**EXERCISE DESCRIPTION**
Each line of the data below that contains "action" must be copied.

==================================================

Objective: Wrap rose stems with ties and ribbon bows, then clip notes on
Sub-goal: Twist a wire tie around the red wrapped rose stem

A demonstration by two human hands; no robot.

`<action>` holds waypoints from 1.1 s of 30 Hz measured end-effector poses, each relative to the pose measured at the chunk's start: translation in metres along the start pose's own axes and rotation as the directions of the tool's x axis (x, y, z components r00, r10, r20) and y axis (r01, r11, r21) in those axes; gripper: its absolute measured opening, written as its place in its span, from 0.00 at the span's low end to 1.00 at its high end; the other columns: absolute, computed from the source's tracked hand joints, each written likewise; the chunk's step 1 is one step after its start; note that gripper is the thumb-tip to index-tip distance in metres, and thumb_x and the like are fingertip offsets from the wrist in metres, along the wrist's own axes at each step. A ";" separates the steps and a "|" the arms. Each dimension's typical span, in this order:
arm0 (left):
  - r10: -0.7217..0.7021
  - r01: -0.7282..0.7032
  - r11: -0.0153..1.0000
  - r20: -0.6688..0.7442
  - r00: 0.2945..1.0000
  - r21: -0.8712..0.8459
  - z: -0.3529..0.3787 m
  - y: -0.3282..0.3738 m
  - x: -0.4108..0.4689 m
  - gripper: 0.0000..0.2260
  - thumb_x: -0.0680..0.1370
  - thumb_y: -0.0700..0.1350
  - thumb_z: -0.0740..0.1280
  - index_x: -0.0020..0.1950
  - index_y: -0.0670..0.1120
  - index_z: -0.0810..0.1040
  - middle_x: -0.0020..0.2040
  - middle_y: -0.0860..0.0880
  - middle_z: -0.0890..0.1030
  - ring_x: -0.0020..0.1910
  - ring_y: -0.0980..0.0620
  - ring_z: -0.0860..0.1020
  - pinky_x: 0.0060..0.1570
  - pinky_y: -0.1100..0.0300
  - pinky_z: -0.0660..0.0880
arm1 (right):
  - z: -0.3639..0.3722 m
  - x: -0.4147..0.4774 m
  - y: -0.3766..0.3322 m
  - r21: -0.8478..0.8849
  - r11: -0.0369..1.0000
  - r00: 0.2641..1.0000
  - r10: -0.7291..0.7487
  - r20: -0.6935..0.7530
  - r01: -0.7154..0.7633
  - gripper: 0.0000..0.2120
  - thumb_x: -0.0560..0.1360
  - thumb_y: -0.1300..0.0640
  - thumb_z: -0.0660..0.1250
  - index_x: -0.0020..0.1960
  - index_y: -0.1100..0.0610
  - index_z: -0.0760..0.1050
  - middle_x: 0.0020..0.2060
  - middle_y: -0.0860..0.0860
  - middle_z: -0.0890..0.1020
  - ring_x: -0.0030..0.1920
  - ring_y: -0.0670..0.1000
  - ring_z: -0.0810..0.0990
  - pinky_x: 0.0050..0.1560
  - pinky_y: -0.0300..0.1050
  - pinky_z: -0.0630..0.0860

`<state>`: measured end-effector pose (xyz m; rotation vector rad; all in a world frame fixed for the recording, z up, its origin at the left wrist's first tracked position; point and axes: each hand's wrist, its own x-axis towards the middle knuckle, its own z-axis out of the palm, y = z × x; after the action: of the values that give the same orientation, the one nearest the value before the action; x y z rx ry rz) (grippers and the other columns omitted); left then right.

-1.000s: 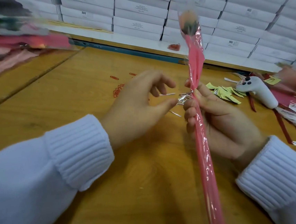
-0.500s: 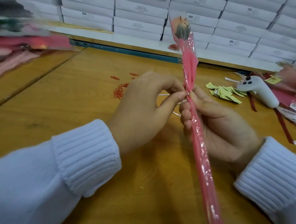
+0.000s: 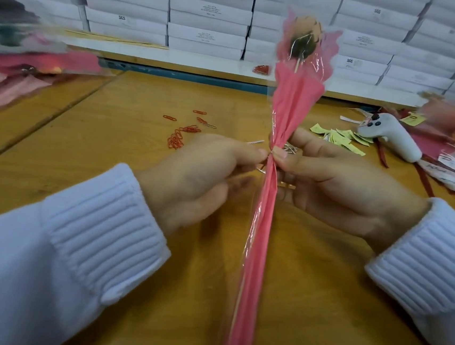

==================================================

**SOLUTION FOR THIS TASK**
`<action>` holds waypoints from 1.1 s of 30 Hz measured end-effector poses, each relative to the pose measured at the chunk's start: translation in metres along the start pose's own axes and rotation as the directions of the tool's x axis (x, y, z components r00, r10, r20) and y axis (r01, r11, r21) in those axes; gripper: its absolute measured opening, written as its place in its span, from 0.00 at the span's low end to 1.00 at its high end; the other columns: absolute, computed from the source's tracked hand joints, each written likewise; the chunk's step 1 is one step after its start; note that gripper is the thumb-tip to index-tip distance in metres, and thumb_x and the like are fingertip offsets from the wrist in metres, along the wrist's own axes at each step. A ";" separates the steps and a "|" the arms. Each dimension's typical span, in this order:
`<state>`: measured end-effector pose (xyz m; rotation vector rad; all in a world frame fixed for the recording, z up, its origin at the left wrist's first tracked position; point and axes: each hand's wrist, its own x-axis towards the middle knuckle, its own z-axis out of the palm, y = z × x; after the action: of the values that give the same orientation, the one nearest the value before the action; x y z rx ry rz) (grippers and the other columns omitted); left then right.

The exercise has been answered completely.